Они простились. Ватажков несколько секунд смотрел на дверь, которая закрылась за Тарасом Игнатьевичем, потом снял трубку и позвонил в больницу. Попросил к телефону Багрия. Ему сказали, что Андрей Григорьевич на совещании.
– Ладно, я ему позже позвоню. – Положил трубку. Задумался, не снимая с нее руки.
13
Девятая городская больница состояла из нескольких корпусов. Один – старый. Его так и называли – старый корпус. Это было крепкое здание, с толстыми узкими окнами и нелепой колоннадой у парадного входа.

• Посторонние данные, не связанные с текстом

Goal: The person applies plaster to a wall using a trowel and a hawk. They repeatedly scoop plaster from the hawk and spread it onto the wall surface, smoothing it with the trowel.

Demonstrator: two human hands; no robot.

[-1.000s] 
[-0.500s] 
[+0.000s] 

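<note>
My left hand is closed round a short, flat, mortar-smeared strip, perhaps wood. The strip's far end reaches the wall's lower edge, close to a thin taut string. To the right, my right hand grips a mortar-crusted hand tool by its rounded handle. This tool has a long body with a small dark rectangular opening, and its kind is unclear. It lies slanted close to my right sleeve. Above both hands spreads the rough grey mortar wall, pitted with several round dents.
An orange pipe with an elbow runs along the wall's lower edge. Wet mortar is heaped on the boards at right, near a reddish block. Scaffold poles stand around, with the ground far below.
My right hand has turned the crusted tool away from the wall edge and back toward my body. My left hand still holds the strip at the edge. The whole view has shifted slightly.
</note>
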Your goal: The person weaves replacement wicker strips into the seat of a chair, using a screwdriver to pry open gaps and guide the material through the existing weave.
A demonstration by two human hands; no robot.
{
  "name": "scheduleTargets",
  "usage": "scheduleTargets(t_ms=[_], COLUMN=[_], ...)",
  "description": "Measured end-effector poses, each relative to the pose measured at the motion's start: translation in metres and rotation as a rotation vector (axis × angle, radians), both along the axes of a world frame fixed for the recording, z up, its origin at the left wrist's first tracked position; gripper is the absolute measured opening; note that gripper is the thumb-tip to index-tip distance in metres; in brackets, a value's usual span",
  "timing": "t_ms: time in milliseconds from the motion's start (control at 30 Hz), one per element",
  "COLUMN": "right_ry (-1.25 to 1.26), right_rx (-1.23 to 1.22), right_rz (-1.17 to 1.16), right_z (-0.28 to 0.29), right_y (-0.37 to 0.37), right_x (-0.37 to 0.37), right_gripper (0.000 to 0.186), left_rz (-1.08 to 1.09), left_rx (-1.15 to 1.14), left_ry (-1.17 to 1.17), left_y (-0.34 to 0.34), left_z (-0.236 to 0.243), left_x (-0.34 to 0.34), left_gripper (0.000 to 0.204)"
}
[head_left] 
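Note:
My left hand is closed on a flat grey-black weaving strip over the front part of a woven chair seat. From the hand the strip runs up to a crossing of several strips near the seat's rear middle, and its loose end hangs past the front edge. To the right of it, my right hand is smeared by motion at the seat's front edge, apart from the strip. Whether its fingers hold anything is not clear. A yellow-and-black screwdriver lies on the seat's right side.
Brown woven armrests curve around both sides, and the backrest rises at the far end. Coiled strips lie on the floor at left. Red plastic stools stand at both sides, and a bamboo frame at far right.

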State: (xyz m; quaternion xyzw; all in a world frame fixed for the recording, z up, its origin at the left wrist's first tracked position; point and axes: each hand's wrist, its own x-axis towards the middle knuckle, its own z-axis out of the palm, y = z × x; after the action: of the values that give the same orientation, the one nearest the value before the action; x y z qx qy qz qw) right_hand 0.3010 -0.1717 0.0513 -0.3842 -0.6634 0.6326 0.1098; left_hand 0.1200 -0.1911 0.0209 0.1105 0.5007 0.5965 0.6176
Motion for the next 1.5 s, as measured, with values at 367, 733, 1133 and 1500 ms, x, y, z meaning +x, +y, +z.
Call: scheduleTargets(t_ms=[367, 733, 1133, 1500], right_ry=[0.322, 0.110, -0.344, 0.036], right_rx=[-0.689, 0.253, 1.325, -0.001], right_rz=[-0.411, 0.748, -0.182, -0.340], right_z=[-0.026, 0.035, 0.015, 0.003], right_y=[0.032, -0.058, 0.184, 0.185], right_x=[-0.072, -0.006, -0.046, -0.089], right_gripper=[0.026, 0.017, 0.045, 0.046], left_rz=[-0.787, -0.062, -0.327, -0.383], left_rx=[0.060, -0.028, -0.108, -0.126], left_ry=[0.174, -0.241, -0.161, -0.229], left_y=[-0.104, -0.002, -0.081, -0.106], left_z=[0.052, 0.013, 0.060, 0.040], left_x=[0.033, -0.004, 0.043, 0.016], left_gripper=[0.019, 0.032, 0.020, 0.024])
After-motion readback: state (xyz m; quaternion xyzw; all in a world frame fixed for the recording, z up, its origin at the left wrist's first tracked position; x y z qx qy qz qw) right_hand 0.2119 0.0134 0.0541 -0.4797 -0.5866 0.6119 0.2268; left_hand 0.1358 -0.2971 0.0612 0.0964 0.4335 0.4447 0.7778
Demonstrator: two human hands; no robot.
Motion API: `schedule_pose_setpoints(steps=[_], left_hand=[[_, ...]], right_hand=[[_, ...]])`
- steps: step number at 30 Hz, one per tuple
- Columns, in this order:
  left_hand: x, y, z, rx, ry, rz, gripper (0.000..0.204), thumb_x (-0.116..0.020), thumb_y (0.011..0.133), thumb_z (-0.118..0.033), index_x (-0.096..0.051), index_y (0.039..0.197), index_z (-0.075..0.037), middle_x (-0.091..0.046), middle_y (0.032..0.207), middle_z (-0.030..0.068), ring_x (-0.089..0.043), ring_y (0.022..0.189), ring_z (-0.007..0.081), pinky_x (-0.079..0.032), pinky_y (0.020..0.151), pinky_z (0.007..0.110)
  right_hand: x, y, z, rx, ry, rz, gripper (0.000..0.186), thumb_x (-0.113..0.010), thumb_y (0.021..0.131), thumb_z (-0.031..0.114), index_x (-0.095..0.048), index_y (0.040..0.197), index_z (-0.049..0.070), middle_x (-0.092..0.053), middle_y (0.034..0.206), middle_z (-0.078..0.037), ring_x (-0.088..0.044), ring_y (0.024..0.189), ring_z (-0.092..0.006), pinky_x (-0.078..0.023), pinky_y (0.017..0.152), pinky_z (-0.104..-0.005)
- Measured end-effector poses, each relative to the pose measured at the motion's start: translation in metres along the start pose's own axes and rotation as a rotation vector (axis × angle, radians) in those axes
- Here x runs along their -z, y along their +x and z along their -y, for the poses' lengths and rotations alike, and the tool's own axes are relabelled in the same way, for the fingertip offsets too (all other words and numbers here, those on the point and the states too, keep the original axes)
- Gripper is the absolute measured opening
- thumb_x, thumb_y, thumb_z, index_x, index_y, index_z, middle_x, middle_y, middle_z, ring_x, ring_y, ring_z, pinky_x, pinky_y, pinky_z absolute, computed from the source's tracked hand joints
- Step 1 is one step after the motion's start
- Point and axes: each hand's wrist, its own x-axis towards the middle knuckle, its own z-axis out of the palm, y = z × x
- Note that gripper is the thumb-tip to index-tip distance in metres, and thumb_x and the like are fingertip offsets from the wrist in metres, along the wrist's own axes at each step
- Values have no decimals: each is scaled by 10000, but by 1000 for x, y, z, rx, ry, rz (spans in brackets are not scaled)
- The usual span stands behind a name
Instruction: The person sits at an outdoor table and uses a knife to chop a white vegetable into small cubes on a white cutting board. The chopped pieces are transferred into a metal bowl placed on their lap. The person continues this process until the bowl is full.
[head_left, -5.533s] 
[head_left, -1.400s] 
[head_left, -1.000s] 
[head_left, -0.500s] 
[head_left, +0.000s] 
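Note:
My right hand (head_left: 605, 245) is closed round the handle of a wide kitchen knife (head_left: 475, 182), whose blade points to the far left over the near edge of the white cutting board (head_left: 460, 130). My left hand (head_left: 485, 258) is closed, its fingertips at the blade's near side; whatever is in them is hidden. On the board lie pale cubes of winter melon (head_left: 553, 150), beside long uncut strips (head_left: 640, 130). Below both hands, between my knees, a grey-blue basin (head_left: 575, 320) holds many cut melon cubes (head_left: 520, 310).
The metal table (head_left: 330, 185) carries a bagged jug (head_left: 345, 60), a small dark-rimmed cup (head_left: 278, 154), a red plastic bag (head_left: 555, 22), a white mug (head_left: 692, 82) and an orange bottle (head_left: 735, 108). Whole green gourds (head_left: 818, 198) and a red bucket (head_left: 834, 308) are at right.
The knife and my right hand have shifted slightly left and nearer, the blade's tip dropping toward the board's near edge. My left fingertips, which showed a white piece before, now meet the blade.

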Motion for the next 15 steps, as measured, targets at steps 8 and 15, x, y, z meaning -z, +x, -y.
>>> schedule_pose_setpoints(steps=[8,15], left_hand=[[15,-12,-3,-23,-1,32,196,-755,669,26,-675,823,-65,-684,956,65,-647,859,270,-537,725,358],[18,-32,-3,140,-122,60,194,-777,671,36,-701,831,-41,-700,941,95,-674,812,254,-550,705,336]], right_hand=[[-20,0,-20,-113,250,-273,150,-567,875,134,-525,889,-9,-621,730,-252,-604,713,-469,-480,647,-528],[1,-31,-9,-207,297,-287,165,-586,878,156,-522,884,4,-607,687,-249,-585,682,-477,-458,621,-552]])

Здесь размещались терапевтическое отделение, рентгеновские кабинеты, лаборатории, библиотека и мастерские для ремонта аппаратуры.
Два новых корпуса – восточный и западный, высокие, с широкими окнами – располагались в глубине двора и гордо поблескивали металлом и стеклом. В каждом – по два лифта: один – для носилок с больными, другой – для сотрудников. Особенно хорош был восточный, хирургический.
В нижнем этаже этого корпуса размещался красный уголок. Впрочем, красным уголком его называли до прихода в больницу Людмилы Владиславовны. В первый же день она распорядилась убрать всю мебель и плакаты, оснастить как следует и впредь именовать эту «хату-читальню» конференц-залом. Она хотела, чтобы и здесь было как в поликлинике судостроительного: панели из пластикового шпона под карельскую березу, на полу цветной линолеум, добротная мебель.